Efficiency-Loss of Greedy Schedules in Non-Preemptive Processing of Jobs with Decaying Value
Carri W. Chan, Nick Bambos

TL;DR
This paper analyzes the efficiency loss of greedy scheduling algorithms for non-preemptive jobs with decaying value, providing performance bounds and demonstrating near-optimal performance in practical scenarios.
Contribution
It establishes provable performance bounds for greedy schedules in decaying-value job processing and shows their effectiveness in realistic applications.
Findings
Greedy schedule achieves within a factor of 2 + E[max_j sigma_j](min_j E[sigma_j]) of optimal.
Performance bound improves to a factor of 2 for identically distributed service times.
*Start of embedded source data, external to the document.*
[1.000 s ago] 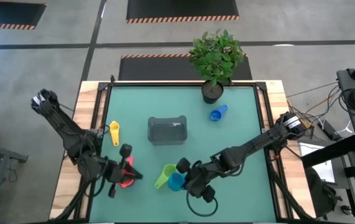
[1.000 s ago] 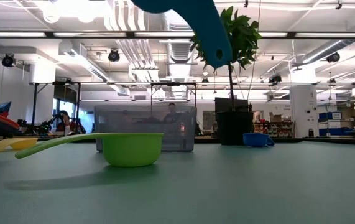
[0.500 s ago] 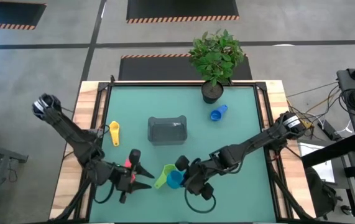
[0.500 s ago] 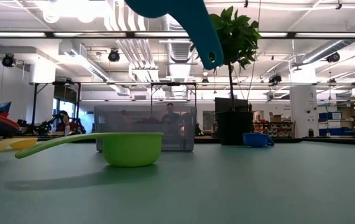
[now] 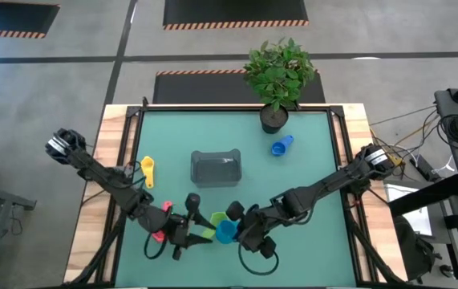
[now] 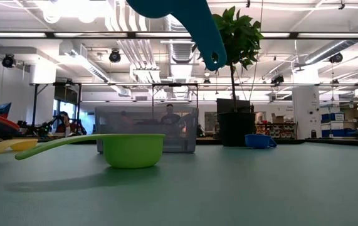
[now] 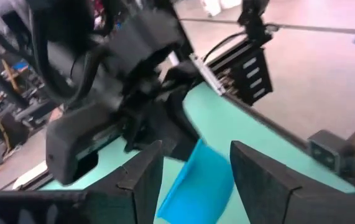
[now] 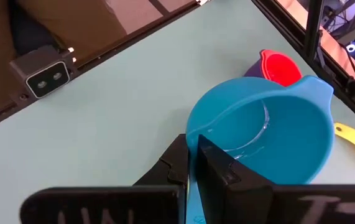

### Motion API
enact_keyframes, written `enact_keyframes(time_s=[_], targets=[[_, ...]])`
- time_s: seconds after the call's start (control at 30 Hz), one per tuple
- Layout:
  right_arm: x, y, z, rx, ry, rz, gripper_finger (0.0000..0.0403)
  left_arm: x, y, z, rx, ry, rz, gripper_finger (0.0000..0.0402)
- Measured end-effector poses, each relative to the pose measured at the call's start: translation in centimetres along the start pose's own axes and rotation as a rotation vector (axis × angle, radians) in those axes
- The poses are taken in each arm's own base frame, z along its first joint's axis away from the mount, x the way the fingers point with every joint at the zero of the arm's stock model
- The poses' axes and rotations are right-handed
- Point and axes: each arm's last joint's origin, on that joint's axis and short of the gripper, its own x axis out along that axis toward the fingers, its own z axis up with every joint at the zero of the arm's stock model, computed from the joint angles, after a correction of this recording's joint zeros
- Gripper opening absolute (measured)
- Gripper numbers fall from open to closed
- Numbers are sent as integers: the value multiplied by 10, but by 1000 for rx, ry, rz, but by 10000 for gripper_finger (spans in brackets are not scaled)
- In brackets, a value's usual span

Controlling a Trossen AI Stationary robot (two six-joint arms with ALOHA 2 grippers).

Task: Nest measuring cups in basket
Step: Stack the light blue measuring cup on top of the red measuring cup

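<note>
My right gripper is shut on a teal measuring cup and holds it above the table's near middle. A green cup rests on its base just left of it. My left gripper is open beside the green cup, and its fingers stand on either side of the teal cup's handle; I cannot tell whether they touch it. A red cup nested in a purple one sits on the table further left. The dark grey basket stands at mid table. My right gripper pinches the teal cup between its two shut fingers where the handle meets the rim. The fingers lie along the handle, and teal shows between them. The cup is lifted clear of the table, and its handle end slants down.
A yellow cup lies left of the basket. A small blue cup lies near the black plant pot at the far edge. The low camera sits at the table's near edge.
My left gripper has moved toward the table's right edge, away from the red cup and up to the green and teal cups. The red cup has stayed on the table. The teal cup has shifted a little in my right gripper's hold.
</note>
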Motion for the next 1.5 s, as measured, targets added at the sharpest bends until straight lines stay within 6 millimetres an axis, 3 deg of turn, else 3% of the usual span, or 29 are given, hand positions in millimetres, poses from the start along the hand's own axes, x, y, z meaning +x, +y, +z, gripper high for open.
enact_keyframes(time_s=[0.7, 1.27, 1.5], targets=[[1, 1, -3, 1, 26, 13, 9, 33, 17, -31, -70, 31, -98, 160], [1, 2, -3, 2, 27, 14, 8, 33, 19, -30, -72, 25, -91, 45], [1, 1, -2, 24, 20, 7, 10, 33, 18, -30, -67, 24, -92, 18]])
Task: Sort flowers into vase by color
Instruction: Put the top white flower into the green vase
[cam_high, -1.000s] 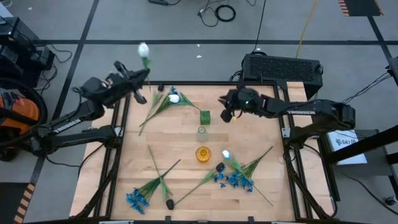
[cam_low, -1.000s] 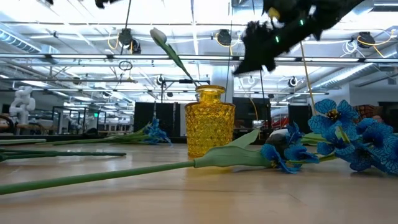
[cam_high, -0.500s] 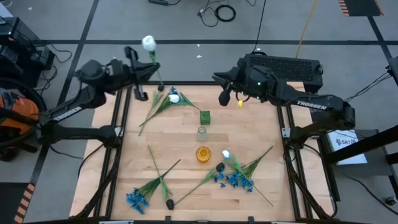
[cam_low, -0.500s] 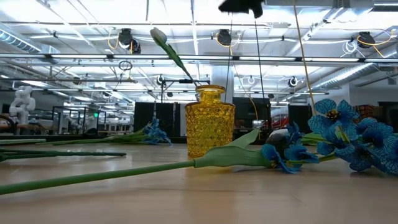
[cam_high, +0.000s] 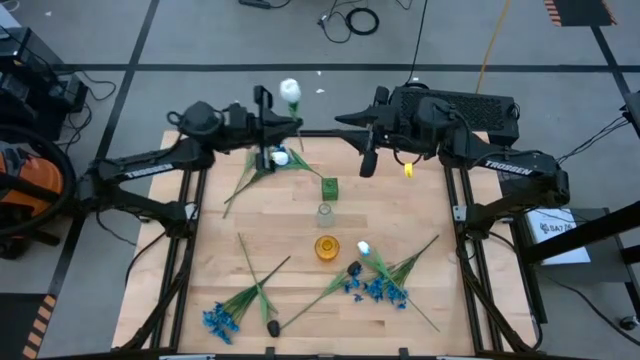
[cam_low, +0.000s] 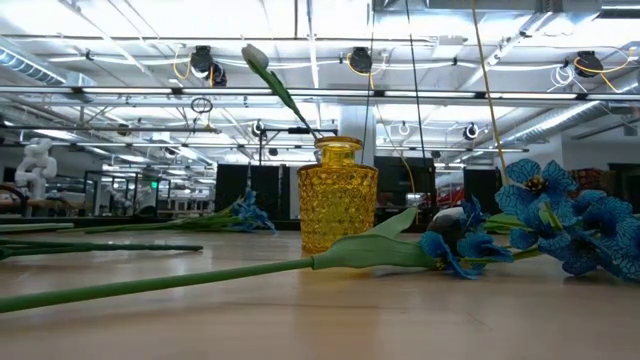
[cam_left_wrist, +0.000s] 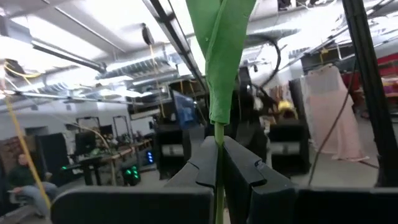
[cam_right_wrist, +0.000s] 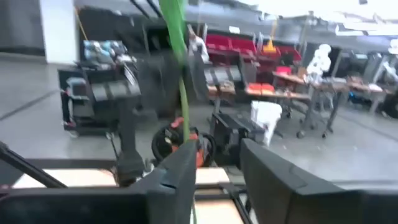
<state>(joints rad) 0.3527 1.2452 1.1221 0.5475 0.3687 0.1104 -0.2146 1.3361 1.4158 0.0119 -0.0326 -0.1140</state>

Greedy schedules perform close to optimal in practical situations despite ignoring long-term reward decay.
Abstract
We consider the problem of dynamically scheduling J jobs on N processors for non-preemptive execution where the value of each job (or the reward garnered upon completion) decays over time. All jobs are initially available in a buffer and the distribution of their service times are known. When a processor becomes available, one must determine which free job to schedule so as to maximize the total expected reward accrued for the completion of all jobs. Such problems arise in diverse application areas, e.g. scheduling of patients for medical procedures, supply chains of perishable goods, packet scheduling for delay-sensitive communication network traffic, etc. Computation of optimal schedules is generally intractable, while online low-complexity schedules are often essential in practice. It is shown that the simple greedy/myopic schedule provably achieves performance within a factor 2 +…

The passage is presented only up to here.